Thanks, I added it to the ext4 patch queue before the new ordered mode
patches.

Here is another documentation update patch that add documentation for
the new ordered mode and the delayed allocation, should go after the
delayed allocation. Also added a few update

---
Documentation/filesystems/ext4.txt | 37 +++++++++++++++++++++++++++----------
1 file changed, 27 insertions(+), 10 deletions(-)

Index: linux-2.6.26-rc8/Documentation/filesystems/ext4.txt
===================================================================
--- linux-2.6.26-rc8.orig/Documentation/filesystems/ext4.txt 2008-07-02 13:49:28.000000000 -0700
+++ linux-2.6.26-rc8/Documentation/filesystems/ext4.txt 2008-07-02 14:06:34.000000000 -0700
@@ -57,7 +57,7 @@ Mailing list: [email protected]
* extent format reduces metadata overhead (RAM, IO for access, transactions)
* extent format more robust in face of on-disk corruption due to magics,
* internal redunancy in tree
-* improved file allocation (multi-block alloc, delayed alloc)
+* improved file allocation (multi-block alloc)
* fix 32000 subdirectory limit
* nsec timestamps for mtime, atime, ctime, create time
* inode version field on disk (NFSv4, Lustre)
@@ -67,8 +67,15 @@ Mailing list: [email protected]
* ability to pack bitmaps and inode tables into larger virtual groups via the
flex_bg feature
* large file support
+* delayed allocation
+* large block (up to pagesize) support
+* efficent new ordered mode in JBD2 and ext4(avoid using buffer head to force
+ the ordering)
+* Inode allocation using large virtual block groups via flex_bg (patch
+ available; fragmentation issues due to prolong fs use still unknown)
+

-2.2 Previously available, soon to be enabled by default by "mkefs.ext4":
+2.2 Previously available, now is enabled by default by "mkefs.ext4":

* dir_index and resize inode will be on by default
* large inodes will be used by default for fast EAs, nsec timestamps, etc
@@ -76,8 +83,6 @@ Mailing list: [email protected]
2.3 Candidate features for future inclusion

* Online defrag (patches available but not well tested)
-* Inode allocation using large virtual block groups via flex_bg (patch
- available; fragmentation issues due to prolong fs use still unknown)
* reduced mke2fs time via uninit_bg feature (capability to do this is
available in e2fsprogs but a kernel thread to do lazy zeroing of unused
inode table blocks after filesystem is first mounted is required for
@@ -236,7 +241,9 @@ stripe=n Number of filesystem blocks th
to use for allocation size and alignment. For RAID5/6
systems this should be the number of data
disks * RAID chunk size in file system blocks.
-
+delalloc (*) Deferring block allocation until write-out time.
+nodelalloc Disable delayed allocation. Blocks are allocation
+ when data is copied from user to page cache.
Data Mode
=========
There are 3 different data modes:
@@ -250,10 +257,19 @@ typically provide the best ext4 performa

* ordered mode
In data=ordered mode, ext4 only officially journals metadata, but it logically
-groups metadata and data blocks into a single unit called a transaction. When
-it's time to write the new metadata out to disk, the associated data blocks
-are written first. In general, this mode performs slightly slower than
-writeback but significantly faster than journal mode.
+groups metadata information related to data changes with the data blocks into a
+single unit called a transaction.
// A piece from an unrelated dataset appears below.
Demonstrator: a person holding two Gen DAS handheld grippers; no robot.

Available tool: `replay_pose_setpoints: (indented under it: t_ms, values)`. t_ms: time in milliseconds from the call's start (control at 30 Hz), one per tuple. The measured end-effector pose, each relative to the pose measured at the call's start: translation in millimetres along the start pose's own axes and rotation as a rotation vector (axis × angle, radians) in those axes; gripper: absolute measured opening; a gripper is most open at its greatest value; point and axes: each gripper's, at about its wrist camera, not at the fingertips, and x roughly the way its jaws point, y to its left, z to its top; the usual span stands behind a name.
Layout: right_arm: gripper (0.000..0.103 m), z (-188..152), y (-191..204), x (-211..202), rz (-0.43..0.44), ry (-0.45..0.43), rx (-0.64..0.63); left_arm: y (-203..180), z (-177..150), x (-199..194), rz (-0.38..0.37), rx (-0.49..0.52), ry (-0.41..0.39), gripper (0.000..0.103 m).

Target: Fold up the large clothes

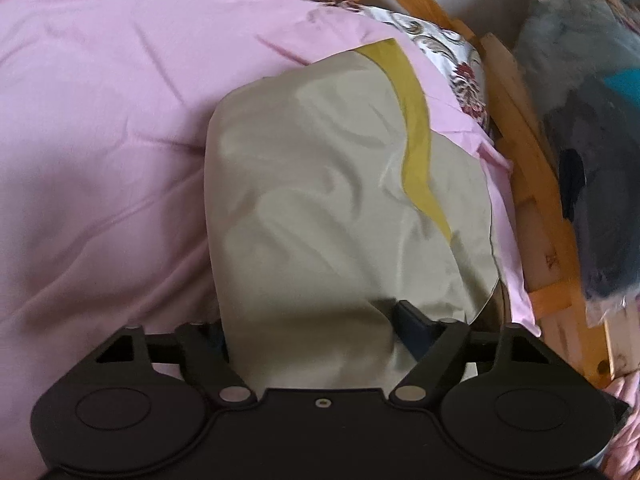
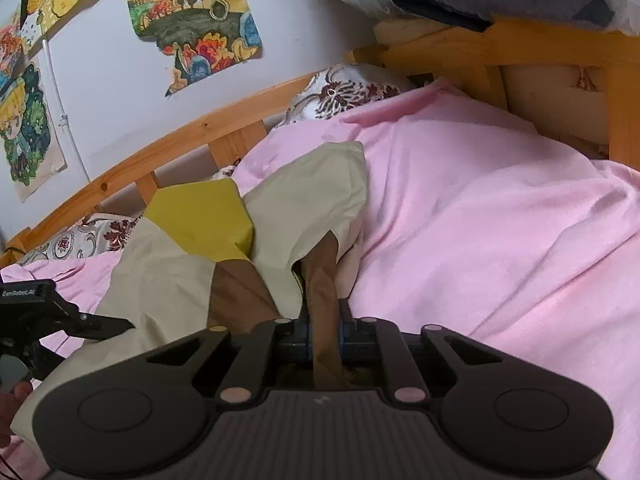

When it's time to write the new metadata
+out to disk, the associated data blocks are written first. In general,
+this mode performs slightly slower than writeback but significantly faster than journal mode.
+
+In ext4/JBD2 this ordered mode implementation is different than ext3/JBD
+ordered mode. First it get rid of using buffer heads to enforce the ordering
+between metadata change with the related data chage. Instead, in the new
+ordering mode, it keeps track of per transaction journalled inode list, and
+flush all the dirty pages for those inodes, when committing that transaction.
+Second, the new ordered mode reverse the lock ordering of the page lock and
+transaction lock, to fixing the locking issue in the new mode, and also provide
+easy support for delayed allocation over the new ordered mode

* journal mode
data=journal mode provides full data and metadata journaling. All new data is
@@ -261,7 +277,8 @@ written to the journal first, and then t
In the event of a crash, the journal can be replayed, bringing both data and
metadata into a consistent state. This mode is the slowest except when data
needs to be read from and written to disk at the same time where it
-outperforms all others modes.
+outperforms all others modes. Right now this mode does not have
+delayed allocation support.

References
==========

2008-07-04 01:19:46

by Theodore Ts'o

[permalink] [raw]

Subject: Re: [PATCH] Ext4 Documentation updates.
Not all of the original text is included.